Es sind somit objektive Umstände gegeben, aufgrund derer die bei jeder Rückführung bestehende Gefahr einer Kindeswohlgefährdung so signifikant erhöht wird, dass mit überwiegender Wahrscheinlichkeit nicht auszuschließen ist, dass die Trennung Florians von seinen Pflegeeltern psychische oder physische Schädigungen nach sich ziehen wird.

Durch andere Maßnahmen als der Fortdauer der Herausnahme Florians aus seiner Herkunftsfamilie kann der Gefährdung des Kindeswohls nicht entgegen gewirkt werden. Auch bei Gewährung von weiteren Hilfestellungen durch das Jugendamt wäre das Wohl Florians bei einer Herausnahme aus seiner Pflegefamilie gefährdet, da nur in deren vertrauten Rahmen die gebotene medizinischen Betreuung des Kindes gewährleistet ist.

Der Beteiligten zu 2) war die elterliche Sorge für sämtliche Bereiche der Personen- und Vermögenssorge zu entziehen. Eine Verbleibensanordnung nach § 1632 Abs. 4 BGB ist nicht ausreichend, um der Gefährdung des Kindeswohls effektiv entgegen zu wirken. Der Gesundheitszustand Florians macht dessen intensive und fachkundige Betreuung erforderlich. Diese ist aber nur gewährleistet, wenn die ihn betreuenden und mit ihm vertrauten Personen, hier seine Pflegeeltern, auch in den Bereichen der Gesundheits- und Vermögenssorge verbindliche Entscheidungen treffen können. Würde die Beteiligte zu 2) die Personen- und Vermögenssorge innehaben, müssten sich die Pflegeeltern ständig mit dieser über die weitere Behandlung und deren Finanzierung ins Benehmen setzen. Dadurch würde eine effektive Behandlung Florians aber verzögert und auch gefährdet. Dieses gilt umso mehr, als die Pflegeeltern unwidersprochen berichtet haben, dass die Beteiligte zu 2) bei ihren Umgangskontakten keinerlei Nachfragen zu der derzeitigen ärztlichen Behandlung Florians stellt.

Auf der Grundlage der sachverständigen Ausführungen und auf der Grundlage der von ihm selbst gewonnenen Eindrücke hat auch der Verfahrenspfleger bestätigt, dass eine Rückführung Florians in den Familienverbund der Beteiligten zu 2) nicht verantwortet werden kann.

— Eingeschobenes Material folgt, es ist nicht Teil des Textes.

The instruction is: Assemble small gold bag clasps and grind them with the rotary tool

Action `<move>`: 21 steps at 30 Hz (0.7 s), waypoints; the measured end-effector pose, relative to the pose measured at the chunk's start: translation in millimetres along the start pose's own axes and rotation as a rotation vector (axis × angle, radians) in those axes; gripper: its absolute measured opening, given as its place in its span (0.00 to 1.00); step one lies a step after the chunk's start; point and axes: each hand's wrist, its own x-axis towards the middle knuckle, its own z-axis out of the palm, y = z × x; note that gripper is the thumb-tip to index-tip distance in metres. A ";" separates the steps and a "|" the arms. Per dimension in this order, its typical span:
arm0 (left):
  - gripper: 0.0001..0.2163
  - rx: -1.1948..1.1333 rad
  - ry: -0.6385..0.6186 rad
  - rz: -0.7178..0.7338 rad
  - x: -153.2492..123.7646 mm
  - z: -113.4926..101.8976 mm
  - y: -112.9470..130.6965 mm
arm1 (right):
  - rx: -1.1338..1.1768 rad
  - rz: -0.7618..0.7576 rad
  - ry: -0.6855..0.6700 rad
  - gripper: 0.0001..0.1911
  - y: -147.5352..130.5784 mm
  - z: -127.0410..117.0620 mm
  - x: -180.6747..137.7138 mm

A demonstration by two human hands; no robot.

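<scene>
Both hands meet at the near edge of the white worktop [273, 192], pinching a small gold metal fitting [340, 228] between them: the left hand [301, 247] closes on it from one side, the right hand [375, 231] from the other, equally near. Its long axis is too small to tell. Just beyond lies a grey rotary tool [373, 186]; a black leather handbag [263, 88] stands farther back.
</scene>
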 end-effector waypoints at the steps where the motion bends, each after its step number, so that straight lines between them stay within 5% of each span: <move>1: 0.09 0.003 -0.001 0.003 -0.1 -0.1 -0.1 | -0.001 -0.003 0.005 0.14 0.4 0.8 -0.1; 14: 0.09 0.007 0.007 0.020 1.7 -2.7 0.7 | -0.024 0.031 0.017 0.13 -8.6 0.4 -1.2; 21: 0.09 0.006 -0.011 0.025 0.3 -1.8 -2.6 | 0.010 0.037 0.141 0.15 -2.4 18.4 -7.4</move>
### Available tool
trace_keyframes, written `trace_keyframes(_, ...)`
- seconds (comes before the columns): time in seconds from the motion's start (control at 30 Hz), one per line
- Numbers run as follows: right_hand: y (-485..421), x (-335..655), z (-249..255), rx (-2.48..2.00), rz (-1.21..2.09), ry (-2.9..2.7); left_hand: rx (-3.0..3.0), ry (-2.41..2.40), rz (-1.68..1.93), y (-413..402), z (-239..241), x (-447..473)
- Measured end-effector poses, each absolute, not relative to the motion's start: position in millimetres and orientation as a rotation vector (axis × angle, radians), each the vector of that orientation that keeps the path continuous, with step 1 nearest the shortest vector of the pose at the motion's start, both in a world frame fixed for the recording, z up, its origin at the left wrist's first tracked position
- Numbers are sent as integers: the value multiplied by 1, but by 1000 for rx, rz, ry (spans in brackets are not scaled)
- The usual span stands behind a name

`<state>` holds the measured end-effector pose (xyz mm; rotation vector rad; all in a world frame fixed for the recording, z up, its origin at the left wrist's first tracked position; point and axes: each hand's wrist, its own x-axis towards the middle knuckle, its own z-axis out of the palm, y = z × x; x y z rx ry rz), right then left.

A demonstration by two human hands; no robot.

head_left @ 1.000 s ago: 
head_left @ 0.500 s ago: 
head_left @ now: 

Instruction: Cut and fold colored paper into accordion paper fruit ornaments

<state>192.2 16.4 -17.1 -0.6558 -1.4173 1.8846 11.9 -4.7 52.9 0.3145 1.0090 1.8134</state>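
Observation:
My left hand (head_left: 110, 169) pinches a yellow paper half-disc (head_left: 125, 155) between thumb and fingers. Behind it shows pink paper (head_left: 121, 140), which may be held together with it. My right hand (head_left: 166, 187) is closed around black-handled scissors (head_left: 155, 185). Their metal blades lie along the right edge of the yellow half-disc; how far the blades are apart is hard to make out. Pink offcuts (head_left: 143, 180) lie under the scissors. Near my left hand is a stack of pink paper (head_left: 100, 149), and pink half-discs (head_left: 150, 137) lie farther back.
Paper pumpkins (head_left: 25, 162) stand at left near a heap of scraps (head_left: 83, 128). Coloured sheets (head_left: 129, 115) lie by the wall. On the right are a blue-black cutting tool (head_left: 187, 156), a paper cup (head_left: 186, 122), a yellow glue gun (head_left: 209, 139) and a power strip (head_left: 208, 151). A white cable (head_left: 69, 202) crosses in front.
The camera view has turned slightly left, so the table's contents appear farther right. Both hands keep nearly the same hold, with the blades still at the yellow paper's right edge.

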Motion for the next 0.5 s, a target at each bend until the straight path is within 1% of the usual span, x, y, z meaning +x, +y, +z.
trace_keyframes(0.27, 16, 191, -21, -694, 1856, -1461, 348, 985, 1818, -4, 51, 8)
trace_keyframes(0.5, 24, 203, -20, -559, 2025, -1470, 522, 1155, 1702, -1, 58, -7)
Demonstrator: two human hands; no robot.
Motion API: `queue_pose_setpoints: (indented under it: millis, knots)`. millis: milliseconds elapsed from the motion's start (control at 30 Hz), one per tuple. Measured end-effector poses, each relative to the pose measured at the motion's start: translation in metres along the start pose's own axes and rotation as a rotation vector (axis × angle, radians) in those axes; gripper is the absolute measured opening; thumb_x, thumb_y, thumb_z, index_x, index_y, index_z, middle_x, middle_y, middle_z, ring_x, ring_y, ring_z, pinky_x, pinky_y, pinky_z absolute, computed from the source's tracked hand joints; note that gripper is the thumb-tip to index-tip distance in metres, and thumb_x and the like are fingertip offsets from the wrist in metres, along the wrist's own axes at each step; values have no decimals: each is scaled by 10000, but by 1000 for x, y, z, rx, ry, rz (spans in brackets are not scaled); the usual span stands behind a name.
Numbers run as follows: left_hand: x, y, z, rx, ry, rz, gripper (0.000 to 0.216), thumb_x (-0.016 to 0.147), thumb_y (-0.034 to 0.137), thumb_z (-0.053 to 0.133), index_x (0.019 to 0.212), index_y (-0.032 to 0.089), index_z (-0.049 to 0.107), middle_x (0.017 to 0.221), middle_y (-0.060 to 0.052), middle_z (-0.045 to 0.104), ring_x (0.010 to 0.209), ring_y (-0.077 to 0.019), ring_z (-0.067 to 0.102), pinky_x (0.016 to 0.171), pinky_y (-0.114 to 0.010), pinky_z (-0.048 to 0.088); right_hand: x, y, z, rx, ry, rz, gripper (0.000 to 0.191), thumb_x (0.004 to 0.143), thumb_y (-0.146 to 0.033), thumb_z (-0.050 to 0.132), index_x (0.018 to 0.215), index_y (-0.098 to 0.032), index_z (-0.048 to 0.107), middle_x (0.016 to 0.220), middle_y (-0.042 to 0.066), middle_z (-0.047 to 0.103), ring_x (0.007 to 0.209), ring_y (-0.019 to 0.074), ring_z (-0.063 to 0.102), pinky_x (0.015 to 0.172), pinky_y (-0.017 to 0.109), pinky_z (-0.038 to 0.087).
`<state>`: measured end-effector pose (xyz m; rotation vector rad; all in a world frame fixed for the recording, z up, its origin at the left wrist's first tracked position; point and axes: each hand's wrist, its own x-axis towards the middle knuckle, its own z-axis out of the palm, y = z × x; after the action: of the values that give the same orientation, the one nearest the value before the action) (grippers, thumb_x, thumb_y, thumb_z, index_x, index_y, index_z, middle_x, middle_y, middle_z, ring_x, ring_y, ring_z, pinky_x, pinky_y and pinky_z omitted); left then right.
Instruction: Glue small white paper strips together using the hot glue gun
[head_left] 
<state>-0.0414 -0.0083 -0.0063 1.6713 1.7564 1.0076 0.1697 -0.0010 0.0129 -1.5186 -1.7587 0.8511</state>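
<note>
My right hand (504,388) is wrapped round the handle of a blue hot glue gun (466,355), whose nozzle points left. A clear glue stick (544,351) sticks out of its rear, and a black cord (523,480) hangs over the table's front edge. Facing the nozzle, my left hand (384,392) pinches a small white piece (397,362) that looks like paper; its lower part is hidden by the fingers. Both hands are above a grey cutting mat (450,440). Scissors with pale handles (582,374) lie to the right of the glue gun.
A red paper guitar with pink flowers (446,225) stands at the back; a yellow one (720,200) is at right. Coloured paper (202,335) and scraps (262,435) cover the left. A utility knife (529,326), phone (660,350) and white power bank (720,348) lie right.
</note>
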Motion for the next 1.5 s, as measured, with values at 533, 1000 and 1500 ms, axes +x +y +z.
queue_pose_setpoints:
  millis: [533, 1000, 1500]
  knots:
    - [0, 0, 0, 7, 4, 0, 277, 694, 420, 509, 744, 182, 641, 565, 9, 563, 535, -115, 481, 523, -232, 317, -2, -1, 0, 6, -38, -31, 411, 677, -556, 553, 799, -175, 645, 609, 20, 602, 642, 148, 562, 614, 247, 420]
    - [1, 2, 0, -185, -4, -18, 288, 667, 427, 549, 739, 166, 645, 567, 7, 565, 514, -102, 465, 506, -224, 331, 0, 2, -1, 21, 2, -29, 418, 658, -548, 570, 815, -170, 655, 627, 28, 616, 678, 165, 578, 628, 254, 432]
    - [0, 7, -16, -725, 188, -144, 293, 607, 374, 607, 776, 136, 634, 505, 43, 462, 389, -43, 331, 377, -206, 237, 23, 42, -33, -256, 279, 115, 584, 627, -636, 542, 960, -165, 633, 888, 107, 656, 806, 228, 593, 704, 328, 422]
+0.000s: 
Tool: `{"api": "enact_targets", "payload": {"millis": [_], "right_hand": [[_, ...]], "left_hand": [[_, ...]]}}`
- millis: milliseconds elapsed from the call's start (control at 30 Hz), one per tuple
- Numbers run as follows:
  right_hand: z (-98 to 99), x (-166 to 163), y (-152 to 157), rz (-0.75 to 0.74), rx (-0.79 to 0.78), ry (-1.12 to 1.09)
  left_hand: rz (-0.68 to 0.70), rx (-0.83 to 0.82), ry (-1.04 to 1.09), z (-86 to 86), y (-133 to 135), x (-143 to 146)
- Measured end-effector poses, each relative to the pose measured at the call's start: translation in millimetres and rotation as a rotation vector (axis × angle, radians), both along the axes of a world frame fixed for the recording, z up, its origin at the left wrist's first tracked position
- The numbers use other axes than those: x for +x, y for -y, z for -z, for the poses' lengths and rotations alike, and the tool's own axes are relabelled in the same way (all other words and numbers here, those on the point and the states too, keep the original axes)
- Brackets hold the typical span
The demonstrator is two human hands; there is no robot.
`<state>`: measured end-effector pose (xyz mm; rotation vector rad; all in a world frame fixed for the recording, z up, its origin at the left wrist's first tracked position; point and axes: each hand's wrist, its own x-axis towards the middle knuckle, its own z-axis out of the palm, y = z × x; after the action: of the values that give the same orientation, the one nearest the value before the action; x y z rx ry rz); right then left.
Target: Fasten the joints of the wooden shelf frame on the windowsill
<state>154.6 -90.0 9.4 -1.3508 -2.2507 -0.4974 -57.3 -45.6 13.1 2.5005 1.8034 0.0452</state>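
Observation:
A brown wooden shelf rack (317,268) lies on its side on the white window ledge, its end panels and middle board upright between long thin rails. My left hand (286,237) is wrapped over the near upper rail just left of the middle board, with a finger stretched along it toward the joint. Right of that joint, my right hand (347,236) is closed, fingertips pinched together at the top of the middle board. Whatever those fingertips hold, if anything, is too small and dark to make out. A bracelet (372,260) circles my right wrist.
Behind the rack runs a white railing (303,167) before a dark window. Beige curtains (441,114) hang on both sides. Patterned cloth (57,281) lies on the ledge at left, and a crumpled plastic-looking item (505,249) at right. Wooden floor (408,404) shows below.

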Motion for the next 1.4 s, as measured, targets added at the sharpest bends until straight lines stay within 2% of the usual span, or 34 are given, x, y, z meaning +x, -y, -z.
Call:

Der Senat hat von einer Anhörung Florians nach § 50b FGG abgesehen, da diese weder zur Feststellung des Sachverhalts geboten war, noch aufgrund des geringen Alters des Kindes sein Wille von entscheidender Bedeutung sein konnte.

Die Entscheidung über die gerichtlichen Kosten in erster Instanz folgt aus § 94 Abs. 3 KostO a.F. Sie umfasst auch die gerichtlichen Auslagen. Außergerichtliche Kosten werden gemäß § 13a Abs. 1 Satz 1 FGG nicht erstattet.

Das Verfahren in der Beschwerdeinstanz ist gerichtsgebührenfrei (§ 131 Abs. 1 Satz 2 und Abs. 3 KostO) und auslagenfrei (§ 131 Abs. 5, Abs. 1 Satz 2 KostO). Die Entscheidung über die außergerichtlichen Kosten folgt aus § 13a Abs. 1 Satz 1 FGG.